┌──

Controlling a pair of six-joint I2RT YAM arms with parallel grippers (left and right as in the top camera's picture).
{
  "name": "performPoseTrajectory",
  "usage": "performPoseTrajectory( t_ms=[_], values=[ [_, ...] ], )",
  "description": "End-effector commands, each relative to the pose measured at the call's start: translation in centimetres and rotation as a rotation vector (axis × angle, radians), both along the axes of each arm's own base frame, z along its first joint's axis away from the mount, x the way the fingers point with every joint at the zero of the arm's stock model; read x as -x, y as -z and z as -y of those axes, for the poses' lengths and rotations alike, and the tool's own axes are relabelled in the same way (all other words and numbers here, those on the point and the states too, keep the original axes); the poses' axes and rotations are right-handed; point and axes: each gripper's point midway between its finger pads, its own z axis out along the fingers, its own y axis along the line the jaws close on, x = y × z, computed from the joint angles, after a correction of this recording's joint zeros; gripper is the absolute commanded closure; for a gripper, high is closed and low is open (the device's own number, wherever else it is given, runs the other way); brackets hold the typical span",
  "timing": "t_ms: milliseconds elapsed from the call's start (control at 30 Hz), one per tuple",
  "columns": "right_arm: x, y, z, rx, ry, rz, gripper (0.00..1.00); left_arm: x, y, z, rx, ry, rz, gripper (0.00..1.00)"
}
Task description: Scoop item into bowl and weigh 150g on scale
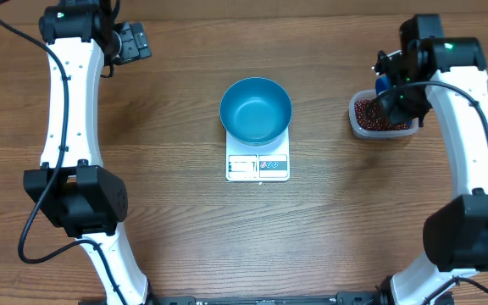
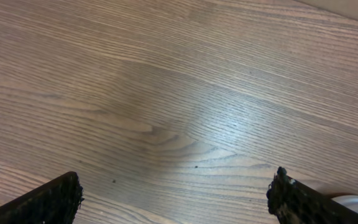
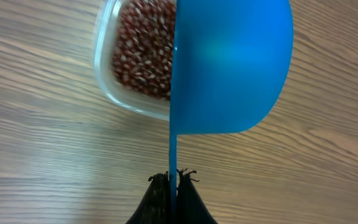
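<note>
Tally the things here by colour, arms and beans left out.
Blue: 2 (bowl, scoop)
White: 1 (scale)
Clear: 1 (tub)
Total: 4

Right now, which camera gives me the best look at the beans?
The right wrist view: the beans lie in the tub up close, though the scoop hides part. Overhead they are a small dark patch partly under the right arm. The left wrist shows table, no beans.
</note>
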Motion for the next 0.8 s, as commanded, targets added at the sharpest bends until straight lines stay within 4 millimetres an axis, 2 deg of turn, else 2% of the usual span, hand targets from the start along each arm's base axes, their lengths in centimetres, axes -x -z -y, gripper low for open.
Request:
performPoseTrajectory(
  t_ms=[0, 133, 233, 367, 467, 567, 767],
  values=[
    [-0.1, 0.8, 1.7, 0.114, 0.012, -0.032, 0.96, 0.1, -1.1, 0.3, -0.007, 0.002, 0.022, 0.0],
    [-0.3, 2.2, 1.7, 0.116, 0.01, -0.071, 0.96, 0.1, -1.1, 0.3, -0.007, 0.003, 0.023, 0.0],
    [-0.6, 3.6, 2.2, 0.16, 0.014, -0.11, 0.96, 0.1, -1.1, 0.3, -0.007, 0.003, 0.023, 0.0],
    [-1.0, 4.4, 2.4, 0.254, 0.005, -0.129, 0.96, 0.1, -1.1, 0.3, -0.007, 0.003, 0.023, 0.0],
    [-2.0, 4.1, 2.2, 0.342, -0.026, -0.099, 0.96, 0.1, -1.1, 0.3, -0.007, 0.003, 0.023, 0.01],
    [-2.5, 2.8, 2.0, 0.475, -0.074, -0.081, 0.97, 0.1, -1.1, 0.3, -0.007, 0.003, 0.023, 0.0],
    [-1.9, 2.7, 0.5, 0.499, -0.148, -0.116, 0.96, 0.1, -1.1, 0.3, -0.007, 0.003, 0.023, 0.0]
  ],
)
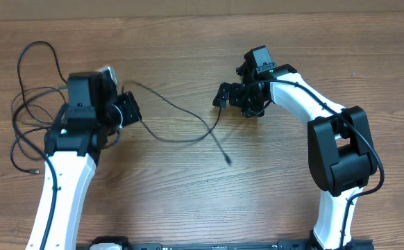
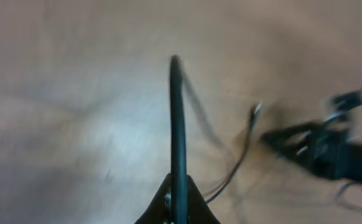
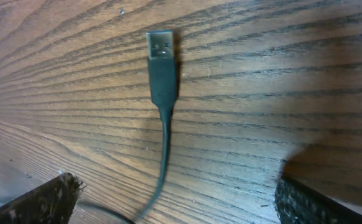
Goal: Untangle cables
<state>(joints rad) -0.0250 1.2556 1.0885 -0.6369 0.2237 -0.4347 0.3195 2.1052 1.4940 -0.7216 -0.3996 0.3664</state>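
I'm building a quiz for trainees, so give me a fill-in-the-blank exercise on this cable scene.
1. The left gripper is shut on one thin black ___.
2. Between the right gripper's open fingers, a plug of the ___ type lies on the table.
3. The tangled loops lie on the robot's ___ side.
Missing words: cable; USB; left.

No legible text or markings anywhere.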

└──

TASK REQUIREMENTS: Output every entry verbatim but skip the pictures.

ANSWER:
Controlling a pair of six-joint I2RT YAM arms with parallel grippers (left and right as in the top camera's picture).
{
  "name": "performPoseTrajectory",
  "usage": "performPoseTrajectory( t_ms=[_], values=[ [_, ...] ], )",
  "description": "End-effector commands, each relative to the pose measured at the call's start: translation in centimetres and rotation as a rotation vector (axis × angle, radians), both along the axes of each arm's own base frame, z along its first joint's axis away from the mount, x the way the fingers point with every joint at the zero of the arm's stock model; read x as -x, y as -z and z as -y of those axes, for the poses' lengths and rotations alike, and the tool's own axes are relabelled in the same way (all other words and numbers here, those on the point and the states too, keep the original axes); the poses' axes and rotations are right-handed; point and axes: each gripper's point midway between its finger pads, its own z axis out along the fingers, its own y axis along the line the jaws close on, x = y × z, computed from the joint angles, after a correction of this recording's joint zeros; gripper is the absolute commanded closure; for a gripper, high is closed and low is open (the device's own number, wherever else it is given, runs the other way); brackets hold the typical span",
  "timing": "t_ms: milliseconds elapsed from the call's start (control at 30 Hz), one per tuple",
  "columns": "right_arm: x, y, z, rx, ry, rz, gripper (0.00..1.00); left_arm: x, y, z, rx, ry, rz, gripper (0.00..1.00)"
}
Task description: Scoop item into bowl and weigh 150g on scale
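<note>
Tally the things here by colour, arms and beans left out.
Blue: 2 (bowl, scoop)
White: 1 (scale)
Clear: 1 (tub)
Total: 4

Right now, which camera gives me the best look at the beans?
The right wrist view: the beans lie in the tub up close, though the scoop hides part. Overhead they are a small dark patch partly under the right arm. The left wrist shows table, no beans.
</note>
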Motion for the next 0.8 s, as commanded, targets added at the sharpest bends until straight lines stay within 4 millimetres an axis, 2 deg of turn, else 2% of the usual span, hand targets from the start along each arm's base axes, their lengths in centimetres, axes -x -z -y, gripper low for open.
Request:
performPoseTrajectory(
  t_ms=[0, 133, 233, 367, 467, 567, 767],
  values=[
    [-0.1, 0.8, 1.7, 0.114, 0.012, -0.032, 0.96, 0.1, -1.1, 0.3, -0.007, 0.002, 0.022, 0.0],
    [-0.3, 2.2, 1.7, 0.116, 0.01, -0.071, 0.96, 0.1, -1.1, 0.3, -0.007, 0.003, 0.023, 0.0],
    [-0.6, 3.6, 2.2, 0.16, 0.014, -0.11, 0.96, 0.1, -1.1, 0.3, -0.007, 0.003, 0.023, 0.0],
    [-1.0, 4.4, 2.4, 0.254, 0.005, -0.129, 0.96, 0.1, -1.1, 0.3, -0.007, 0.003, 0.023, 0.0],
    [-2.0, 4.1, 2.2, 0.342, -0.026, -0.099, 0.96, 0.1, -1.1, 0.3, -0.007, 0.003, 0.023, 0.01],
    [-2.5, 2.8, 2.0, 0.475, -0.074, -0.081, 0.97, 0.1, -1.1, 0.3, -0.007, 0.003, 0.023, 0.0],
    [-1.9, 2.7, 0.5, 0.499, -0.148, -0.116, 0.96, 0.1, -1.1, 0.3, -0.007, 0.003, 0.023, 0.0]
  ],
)
Goal: Untangle cables
<state>(joints rad) -0.0250 1.2556 1.0885 -0.6369 0.2237 -0.4347 0.3195 2.1052 1.4940 -0.7216 -0.3996 0.3664</state>
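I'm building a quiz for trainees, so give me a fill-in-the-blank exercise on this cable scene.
1. The left gripper is shut on one thin black ___.
2. Between the right gripper's open fingers, a plug of the ___ type lies on the table.
3. The tangled loops lie on the robot's ___ side.
Missing words: cable; USB; left.

No legible text or markings anywhere.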

With this, the exercise is complete.